EXERCISE DETAILS: The reply should hold only the lines below from the one with "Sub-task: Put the" to the end, each copied exactly.
_ _ _
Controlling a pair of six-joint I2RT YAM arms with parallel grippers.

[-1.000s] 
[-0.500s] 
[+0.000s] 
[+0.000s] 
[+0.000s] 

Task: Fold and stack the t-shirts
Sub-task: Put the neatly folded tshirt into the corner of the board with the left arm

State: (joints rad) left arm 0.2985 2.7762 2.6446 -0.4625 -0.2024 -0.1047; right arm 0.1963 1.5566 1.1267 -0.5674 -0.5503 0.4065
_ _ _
COMPLETED TASK:
Sub-task: Put the neatly folded tshirt into the corner of the board with the left arm

State: (joints rad) left arm 0.2985 2.7762 2.6446 -0.4625 -0.2024 -0.1047; right arm 0.1963 1.5566 1.1267 -0.5674 -0.5503 0.4065

This answer leaves nothing further to address.